Check every line below for the word "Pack" and show those that hold it.
:: DATA FOR ANALYSIS
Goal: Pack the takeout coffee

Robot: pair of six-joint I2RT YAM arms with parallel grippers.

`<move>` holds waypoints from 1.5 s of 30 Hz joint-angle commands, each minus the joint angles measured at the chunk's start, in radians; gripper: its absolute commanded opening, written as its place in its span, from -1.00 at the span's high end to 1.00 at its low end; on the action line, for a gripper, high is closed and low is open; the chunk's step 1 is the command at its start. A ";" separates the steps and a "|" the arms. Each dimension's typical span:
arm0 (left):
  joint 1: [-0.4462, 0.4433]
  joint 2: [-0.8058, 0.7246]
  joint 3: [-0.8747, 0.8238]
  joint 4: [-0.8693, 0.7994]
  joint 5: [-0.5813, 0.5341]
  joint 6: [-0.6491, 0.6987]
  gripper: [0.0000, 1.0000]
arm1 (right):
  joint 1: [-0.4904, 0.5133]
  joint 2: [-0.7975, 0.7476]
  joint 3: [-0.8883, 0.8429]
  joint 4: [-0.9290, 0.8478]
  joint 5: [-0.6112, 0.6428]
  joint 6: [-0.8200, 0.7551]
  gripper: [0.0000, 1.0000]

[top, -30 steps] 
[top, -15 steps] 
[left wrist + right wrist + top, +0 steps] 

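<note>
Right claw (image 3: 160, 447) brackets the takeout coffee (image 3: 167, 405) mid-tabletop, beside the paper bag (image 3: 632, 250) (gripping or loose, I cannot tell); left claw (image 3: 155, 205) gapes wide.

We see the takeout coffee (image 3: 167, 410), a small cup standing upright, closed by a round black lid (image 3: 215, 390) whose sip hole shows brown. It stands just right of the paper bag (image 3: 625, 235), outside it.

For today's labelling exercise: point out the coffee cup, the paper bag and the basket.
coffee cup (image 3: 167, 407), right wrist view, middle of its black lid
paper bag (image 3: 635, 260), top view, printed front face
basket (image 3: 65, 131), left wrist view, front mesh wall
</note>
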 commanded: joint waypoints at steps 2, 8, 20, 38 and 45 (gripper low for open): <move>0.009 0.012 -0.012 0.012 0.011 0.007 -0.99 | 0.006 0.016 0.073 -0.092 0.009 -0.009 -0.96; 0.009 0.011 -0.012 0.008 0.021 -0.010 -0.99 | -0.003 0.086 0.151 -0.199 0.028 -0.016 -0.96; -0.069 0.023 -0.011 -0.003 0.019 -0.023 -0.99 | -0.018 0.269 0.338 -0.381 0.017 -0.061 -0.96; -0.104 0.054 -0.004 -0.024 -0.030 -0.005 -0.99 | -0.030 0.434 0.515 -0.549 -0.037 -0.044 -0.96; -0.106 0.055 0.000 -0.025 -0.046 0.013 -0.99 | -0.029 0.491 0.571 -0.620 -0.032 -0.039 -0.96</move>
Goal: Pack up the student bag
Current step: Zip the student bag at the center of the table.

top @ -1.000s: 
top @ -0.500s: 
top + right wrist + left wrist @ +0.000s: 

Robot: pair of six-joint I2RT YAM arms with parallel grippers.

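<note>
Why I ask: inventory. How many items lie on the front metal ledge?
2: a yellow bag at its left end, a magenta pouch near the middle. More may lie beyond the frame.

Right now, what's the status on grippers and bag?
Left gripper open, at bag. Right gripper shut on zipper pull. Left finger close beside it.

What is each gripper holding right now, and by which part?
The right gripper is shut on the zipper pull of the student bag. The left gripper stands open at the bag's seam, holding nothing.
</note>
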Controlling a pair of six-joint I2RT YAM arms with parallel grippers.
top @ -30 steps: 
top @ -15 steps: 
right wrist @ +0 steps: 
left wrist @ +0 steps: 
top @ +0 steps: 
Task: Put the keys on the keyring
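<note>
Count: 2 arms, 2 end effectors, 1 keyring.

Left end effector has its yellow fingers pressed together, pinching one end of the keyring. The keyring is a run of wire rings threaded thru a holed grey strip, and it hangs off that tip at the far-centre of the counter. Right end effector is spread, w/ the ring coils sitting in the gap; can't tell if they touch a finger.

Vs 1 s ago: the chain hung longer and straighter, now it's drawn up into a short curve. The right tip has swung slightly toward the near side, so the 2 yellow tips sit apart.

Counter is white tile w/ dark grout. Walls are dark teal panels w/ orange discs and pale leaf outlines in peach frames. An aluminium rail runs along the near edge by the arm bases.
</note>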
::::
[EXERCISE SOLUTION]:
Goal: Pack the takeout coffee
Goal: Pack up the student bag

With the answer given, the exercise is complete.